(DATA SHOWN begins)

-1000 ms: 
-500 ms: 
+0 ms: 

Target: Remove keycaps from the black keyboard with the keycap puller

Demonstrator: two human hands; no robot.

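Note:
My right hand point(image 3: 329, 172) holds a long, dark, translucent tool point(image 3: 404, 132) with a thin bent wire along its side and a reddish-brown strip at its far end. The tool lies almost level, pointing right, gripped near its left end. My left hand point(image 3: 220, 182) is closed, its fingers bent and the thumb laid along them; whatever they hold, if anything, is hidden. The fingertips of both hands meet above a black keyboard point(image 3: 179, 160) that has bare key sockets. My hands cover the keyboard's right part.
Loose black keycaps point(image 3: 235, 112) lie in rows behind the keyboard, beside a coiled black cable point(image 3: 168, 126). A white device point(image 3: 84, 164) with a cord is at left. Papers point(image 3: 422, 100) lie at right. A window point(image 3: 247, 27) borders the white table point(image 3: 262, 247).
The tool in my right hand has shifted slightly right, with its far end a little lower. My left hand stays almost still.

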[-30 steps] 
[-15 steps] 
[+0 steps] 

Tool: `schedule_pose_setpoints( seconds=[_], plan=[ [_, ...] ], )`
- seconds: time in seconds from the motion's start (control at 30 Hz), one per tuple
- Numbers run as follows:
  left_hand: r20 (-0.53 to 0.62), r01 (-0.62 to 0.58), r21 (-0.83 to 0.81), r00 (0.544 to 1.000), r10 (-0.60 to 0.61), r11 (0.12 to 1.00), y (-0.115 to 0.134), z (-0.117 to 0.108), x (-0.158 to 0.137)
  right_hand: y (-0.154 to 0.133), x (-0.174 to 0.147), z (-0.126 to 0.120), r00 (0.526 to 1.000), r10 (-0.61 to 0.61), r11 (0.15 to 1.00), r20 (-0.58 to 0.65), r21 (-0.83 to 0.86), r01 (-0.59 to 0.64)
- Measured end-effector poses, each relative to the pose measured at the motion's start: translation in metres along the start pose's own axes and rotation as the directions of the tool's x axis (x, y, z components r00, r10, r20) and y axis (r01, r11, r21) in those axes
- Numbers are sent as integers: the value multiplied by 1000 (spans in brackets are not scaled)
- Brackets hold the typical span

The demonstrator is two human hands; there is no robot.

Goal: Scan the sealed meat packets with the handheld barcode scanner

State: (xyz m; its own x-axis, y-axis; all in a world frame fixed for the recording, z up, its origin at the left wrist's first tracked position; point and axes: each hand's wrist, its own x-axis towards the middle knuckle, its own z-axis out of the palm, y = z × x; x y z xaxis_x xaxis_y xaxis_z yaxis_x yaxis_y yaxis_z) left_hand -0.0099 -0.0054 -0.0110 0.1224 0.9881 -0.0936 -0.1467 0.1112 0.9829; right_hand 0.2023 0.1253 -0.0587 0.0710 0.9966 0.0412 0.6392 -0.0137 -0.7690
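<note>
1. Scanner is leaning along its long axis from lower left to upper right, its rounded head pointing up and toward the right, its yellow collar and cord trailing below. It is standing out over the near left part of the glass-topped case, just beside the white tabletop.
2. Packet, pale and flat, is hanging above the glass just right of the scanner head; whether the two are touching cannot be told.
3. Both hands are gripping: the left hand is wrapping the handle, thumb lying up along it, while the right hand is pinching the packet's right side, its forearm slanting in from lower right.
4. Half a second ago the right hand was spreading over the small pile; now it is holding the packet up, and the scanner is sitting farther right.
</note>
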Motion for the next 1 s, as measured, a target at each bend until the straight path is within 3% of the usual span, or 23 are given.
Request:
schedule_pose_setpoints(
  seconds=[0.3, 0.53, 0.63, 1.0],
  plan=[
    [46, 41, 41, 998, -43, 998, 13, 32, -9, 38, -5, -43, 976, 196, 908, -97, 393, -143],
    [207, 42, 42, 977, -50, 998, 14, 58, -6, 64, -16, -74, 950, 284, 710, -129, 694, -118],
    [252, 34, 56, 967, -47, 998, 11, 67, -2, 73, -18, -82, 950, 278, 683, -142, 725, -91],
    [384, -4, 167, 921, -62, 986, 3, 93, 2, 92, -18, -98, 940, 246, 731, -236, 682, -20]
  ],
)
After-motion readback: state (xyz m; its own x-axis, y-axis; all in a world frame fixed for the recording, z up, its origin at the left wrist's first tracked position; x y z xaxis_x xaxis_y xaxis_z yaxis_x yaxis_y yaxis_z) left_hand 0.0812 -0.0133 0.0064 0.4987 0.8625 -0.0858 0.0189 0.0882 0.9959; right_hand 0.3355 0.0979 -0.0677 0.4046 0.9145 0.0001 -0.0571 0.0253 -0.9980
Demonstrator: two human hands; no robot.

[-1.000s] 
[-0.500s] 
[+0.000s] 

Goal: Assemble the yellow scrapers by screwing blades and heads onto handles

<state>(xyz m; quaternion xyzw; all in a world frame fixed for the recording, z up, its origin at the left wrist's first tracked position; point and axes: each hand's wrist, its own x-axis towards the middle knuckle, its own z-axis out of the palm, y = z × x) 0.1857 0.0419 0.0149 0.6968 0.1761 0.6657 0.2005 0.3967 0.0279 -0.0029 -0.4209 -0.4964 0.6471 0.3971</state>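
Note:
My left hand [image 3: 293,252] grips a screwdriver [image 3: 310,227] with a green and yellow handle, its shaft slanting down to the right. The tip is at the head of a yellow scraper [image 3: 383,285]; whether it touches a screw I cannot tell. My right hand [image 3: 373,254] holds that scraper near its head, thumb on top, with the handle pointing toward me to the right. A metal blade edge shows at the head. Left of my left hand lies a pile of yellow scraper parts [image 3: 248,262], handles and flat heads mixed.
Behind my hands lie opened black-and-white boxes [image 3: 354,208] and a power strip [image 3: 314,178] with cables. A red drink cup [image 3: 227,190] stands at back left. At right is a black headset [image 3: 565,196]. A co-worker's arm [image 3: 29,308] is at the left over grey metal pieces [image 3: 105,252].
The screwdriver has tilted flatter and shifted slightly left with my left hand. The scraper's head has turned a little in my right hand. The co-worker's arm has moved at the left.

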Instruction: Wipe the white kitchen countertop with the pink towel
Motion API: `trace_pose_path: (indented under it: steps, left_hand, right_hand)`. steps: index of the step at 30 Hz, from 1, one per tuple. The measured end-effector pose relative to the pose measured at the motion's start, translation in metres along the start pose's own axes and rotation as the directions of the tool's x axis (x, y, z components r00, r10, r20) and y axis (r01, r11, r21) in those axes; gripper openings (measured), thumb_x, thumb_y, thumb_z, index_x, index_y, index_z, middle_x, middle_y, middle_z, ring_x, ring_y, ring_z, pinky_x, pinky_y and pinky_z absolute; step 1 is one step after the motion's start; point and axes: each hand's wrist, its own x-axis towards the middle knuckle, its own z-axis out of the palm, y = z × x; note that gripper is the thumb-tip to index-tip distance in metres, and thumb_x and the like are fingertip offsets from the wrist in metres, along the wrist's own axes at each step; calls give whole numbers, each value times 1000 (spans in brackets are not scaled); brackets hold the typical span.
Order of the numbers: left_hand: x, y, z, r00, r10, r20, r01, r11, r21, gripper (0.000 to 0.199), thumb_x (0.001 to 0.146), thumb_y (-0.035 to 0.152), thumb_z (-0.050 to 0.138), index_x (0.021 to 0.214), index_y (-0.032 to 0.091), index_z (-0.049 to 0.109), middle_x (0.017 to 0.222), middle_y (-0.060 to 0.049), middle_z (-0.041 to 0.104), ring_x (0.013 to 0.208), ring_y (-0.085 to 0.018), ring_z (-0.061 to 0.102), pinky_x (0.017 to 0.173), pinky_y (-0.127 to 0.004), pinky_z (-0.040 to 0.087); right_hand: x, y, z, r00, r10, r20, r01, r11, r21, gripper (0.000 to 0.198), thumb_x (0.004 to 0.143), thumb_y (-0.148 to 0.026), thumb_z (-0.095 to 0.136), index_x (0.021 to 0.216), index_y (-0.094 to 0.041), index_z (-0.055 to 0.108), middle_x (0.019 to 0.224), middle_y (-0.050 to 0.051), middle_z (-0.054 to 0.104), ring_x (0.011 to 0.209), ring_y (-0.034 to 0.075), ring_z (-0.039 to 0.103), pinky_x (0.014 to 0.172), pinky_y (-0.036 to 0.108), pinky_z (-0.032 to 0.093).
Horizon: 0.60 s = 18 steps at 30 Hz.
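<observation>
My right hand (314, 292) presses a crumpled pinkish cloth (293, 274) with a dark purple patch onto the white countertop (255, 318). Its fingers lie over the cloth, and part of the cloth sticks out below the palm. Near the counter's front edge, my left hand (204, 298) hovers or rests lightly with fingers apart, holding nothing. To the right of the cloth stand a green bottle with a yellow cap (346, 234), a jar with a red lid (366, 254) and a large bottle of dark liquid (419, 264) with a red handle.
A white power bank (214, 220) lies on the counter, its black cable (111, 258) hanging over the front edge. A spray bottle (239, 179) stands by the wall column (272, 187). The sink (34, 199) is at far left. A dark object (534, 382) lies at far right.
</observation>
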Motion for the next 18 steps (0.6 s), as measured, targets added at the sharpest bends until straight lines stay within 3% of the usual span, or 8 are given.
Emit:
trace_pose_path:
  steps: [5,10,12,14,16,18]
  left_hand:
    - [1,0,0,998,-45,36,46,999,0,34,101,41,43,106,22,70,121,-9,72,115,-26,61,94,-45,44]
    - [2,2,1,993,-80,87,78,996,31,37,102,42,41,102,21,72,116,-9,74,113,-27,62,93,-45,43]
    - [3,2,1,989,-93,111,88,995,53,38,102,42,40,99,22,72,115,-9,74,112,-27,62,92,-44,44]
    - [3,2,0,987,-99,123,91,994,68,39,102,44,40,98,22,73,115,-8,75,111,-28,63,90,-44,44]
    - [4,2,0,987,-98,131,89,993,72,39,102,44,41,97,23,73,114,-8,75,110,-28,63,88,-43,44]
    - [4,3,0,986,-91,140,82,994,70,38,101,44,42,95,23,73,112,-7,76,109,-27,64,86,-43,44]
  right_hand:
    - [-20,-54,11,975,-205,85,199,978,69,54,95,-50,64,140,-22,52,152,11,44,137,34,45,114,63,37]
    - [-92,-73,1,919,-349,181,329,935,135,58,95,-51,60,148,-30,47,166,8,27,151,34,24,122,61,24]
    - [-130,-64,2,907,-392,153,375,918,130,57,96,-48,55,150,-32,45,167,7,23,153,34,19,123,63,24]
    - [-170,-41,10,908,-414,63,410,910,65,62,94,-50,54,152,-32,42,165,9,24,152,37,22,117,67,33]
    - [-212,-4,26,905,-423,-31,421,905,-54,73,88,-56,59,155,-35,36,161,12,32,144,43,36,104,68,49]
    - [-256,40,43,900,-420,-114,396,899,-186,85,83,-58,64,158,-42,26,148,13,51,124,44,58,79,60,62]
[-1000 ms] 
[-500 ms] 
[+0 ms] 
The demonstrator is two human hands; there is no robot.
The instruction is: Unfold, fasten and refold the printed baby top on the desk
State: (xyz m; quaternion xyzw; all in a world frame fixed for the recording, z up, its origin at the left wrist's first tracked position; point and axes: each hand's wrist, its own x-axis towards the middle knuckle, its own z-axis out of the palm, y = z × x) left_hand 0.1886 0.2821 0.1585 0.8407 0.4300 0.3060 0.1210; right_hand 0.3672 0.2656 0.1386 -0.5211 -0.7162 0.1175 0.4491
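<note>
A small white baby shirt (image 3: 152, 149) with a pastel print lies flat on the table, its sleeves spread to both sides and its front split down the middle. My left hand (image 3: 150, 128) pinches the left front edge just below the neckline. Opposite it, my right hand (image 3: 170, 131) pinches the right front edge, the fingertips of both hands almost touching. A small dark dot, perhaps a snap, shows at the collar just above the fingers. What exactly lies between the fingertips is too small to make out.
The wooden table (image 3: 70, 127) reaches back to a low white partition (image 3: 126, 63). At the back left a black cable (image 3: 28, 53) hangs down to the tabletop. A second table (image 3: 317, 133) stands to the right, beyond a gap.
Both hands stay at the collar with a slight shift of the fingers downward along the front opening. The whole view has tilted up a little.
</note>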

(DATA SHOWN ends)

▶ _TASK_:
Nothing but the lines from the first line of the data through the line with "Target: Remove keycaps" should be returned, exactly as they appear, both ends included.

▶ _RESULT OF THE EXERCISE_:
-1000 ms: 
-500 ms: 
+0 ms: 

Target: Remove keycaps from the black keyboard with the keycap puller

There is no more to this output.